Dreamsongs: Volume II
George R. R. Martin
Dreamsongs: Volume II was originally the second half of the limited edition GRRM: A Rretrospective from Subterranean Press. Dreamsongs collects a wide range of George R. R. Martin’s short fiction, including some never before published work as well as his juvenilia.
Volume II opens with two of GRRM’s Haviland Tuf stories, "A Beast for Norn" and "Guardians". The first story was a bit of a slow opener as I tried to work out why GRRM was so enamored with this characters and what about Tuf would merit a series of stories as well as a published collection of Tuf stories. "A Beast for Norn" was similar to some of Martin’s earlier SF work, which evinced a coldness of tone and setting. Tuf brokered deals to sell exotic beasts to various sects on a planet, to catastrophic results. “A Beast for Norn“ did not quite get into the head of Haviland Tuf or really get into his motivations. But, it was interesting enough. “Guardians“, however, was a much stronger story. This time our intrepid ecological engineer maneuvers his way into assisting a planet under siege by never before seen sea creatures. Finally we understand who Tuf is and how he acts, though there is an untold backstory just waiting to be explored. “Guardians“ was a much stronger, richer story than “A Beast for Norn“ was.
The next section contains two screenplays. The first is an unaired Twilight Zone episode written by GRRM, the second the original version of the pilot episode to a show called “Doorways”. The Twilight Zone ep was interesting enough. It contained some chills with the thought of a mysterious man in the daughter’s room that nobody else can see, and the by the end we get what felt like a typical Twilight Zone twist, but the screenplay was a short, decent read. I think I would rather read a story treatment of this ep instead of the ep itself, but the chance to read some of Martin’s Hollywood work is a treat.
Better still is the original pilot to Doorways. The episode was filmed, but not this original version. Think of a different, less campy version of Sliders and you’ll have an idea. There are doorways between alternate realities, which is always entertaining, only this time there are men hunting another (the woman, Cat) first into our reality, and then across others. In this episode we see the Cuban Missile Crisis gone far wrong, and another where America has devolved into warring states. There are so many options, but Martin tells a tight story, keeps things focused, and really delivers with this pilot to “Doorways”. Well done, sir.

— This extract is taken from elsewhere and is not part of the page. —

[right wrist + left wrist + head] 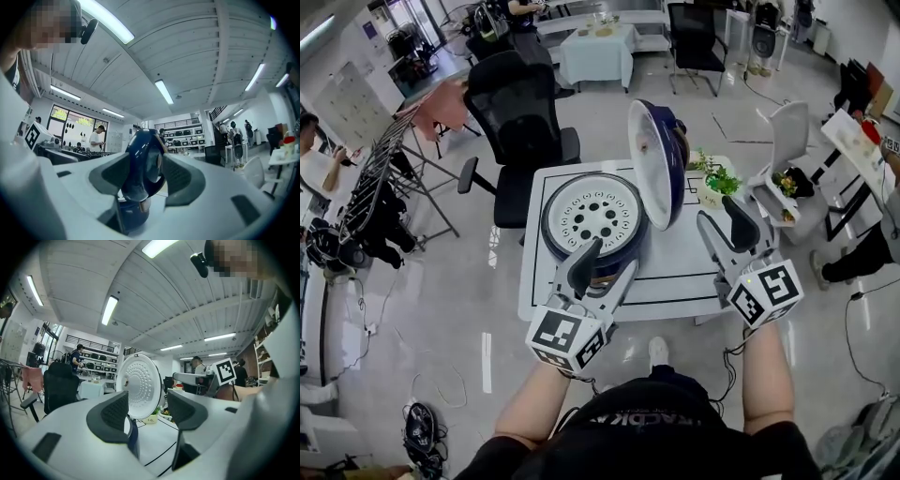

Section IV is two excerpts from the Wild Cards mosaic novels, one about The Turtle, another from Book IV, the Journals of Xavier Desmond. I’ll confess that I skipped this section. I’ve read the Turtle story from Wild Cards I and I plan to read Wild Cards IV soon. The Turtle story is a good one. I’ll say that much.
Martin closes out the set with the fourth and final Section which he introduces as stories of “the heart in conflict with itself”. Overall I was less impressed with this set than some of Martin’s earlier work, except for two stories. Not surprisingly, I was impressed with “The Hedge Knight”, the first Ice and Fire prequel story. “The Hedge Knight” was originally collected in the Legends anthology, but I had not read the story before (despite having read most of that anthology), and revisiting Westeros in an earlier time was a treat. I want to know more of Dunk and Egg. The second story I wanted to note was “The Skin Trade”, Martin’s werewolf story which is less about werewolves and more about identity – mixed in with violence and brutality. The other stories, even the odd painting story to close out this volume, were less memorable to me.
Overall, the two volumes of Dreamsongs should be required reading for anyone who only knows George R. R. Martin as the guy who writes the Ice and Fire novels. The man’s career is much deeper and broader than that. So many of his stories are worth the time to read and there is no better chance than the Dreamsongs collections as his previous short story collections are difficult to find and this is a career retrospective containing his best and more representational work. It’s damn good.
With that said, I think Volume I is a stronger set than Volume II. There is more fiction, and the stories stand out more in Volume I than in Volume II. I enjoyed Volume II, but I am more likely to pick up Volume I to re-read and if I had to give a recommendation for only one, it would be the first. But find them both, if possible. It’s quality reading. Good Mr. Martin is quite a damn fine writer.
Whenever GRRM finishes Ice and Fire, I would love to see what he writes next. Whatever it is, it’ll be something none of us expect. Science Fiction, Horror, Fantasy...most likely it’ll be a blend of all three. And more.